How to complete this task
Would you retype the whole listing verbatim, keeping pictures out of it?

Provided material

______________________________

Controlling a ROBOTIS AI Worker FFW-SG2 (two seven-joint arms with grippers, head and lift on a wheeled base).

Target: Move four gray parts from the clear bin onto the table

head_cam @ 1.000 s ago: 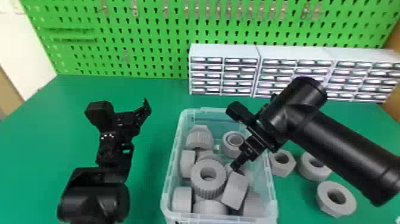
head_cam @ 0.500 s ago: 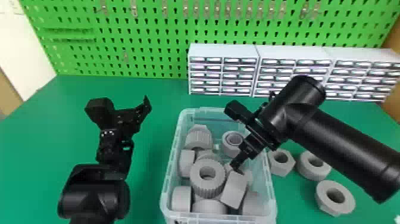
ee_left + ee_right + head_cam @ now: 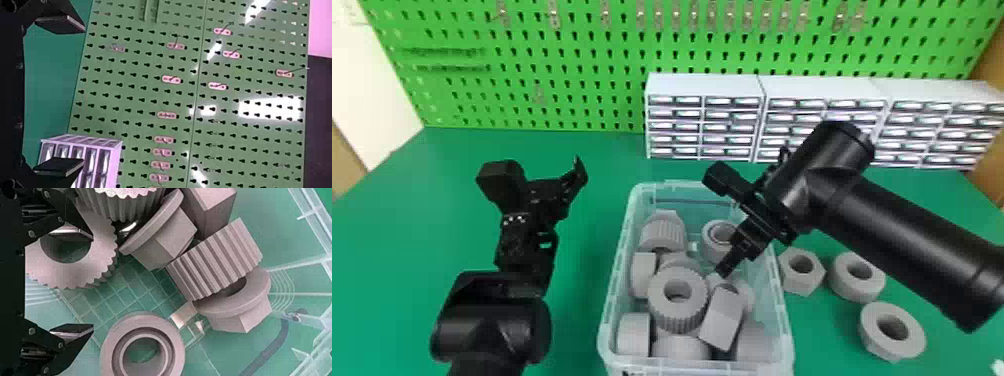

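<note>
While scanning left to right, seeing the black two-fingered left gripper (image 3: 81, 96) hanging over the flat green table (image 3: 382, 250), fingers spread, gripping nothing. Looking idle, likely not needed for this pick.

Next, seeing the clear plastic open-topped bin (image 3: 783, 320), holding a jumbled pile of gray parts. Spotting a gray ridged plastic ring (image 3: 677, 320) lying hole-up on top of the pile, plus a gray faceted plastic block (image 3: 722, 320) tilting just beside it.

Seeing the black two-fingered right gripper (image 3: 92, 282) angling down over the bin's contents, fingers spread, pinching nothing. Not able to confirm any contact with parts.

Past the bin's right wall, counting three gray plastic parts on the table: a hex nut (image 3: 799, 285) nearest the bin, a thick round ring (image 3: 847, 290) beside it, a flanged nut (image 3: 914, 330) farther right.

Calling it three of four done, assuming a bin origin for each. Needing one more: closing on a part, lifting over the wall, setting down.
</note>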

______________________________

Task answer
Controlling a ROBOTIS AI Worker FFW-SG2 (two seven-joint arms with grippers, head and lift on a wheeled base).

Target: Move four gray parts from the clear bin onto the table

head_cam @ 1.000 s ago: 
head_cam @ 0.500 s ago: 
ee_left + ee_right + head_cam @ now: 

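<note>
While scanning left to right, seeing the black two-fingered left gripper (image 3: 81, 96) hanging over the flat green table (image 3: 382, 250), fingers spread, gripping nothing. Looking idle, likely not needed for this pick.

Next, seeing the clear plastic open-topped bin (image 3: 783, 320), holding a jumbled pile of gray parts. Spotting a gray ridged plastic ring (image 3: 677, 320) lying hole-up on top of the pile, plus a gray faceted plastic block (image 3: 722, 320) tilting just beside it.

Seeing the black two-fingered right gripper (image 3: 92, 282) angling down over the bin's contents, fingers spread, pinching nothing. Not able to confirm any contact with parts.

Past the bin's right wall, counting three gray plastic parts on the table: a hex nut (image 3: 799, 285) nearest the bin, a thick round ring (image 3: 847, 290) beside it, a flanged nut (image 3: 914, 330) farther right.

Calling it three of four done, assuming a bin origin for each. Needing one more: closing on a part, lifting over the wall, setting down.
</note>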

This output is complete as it stands.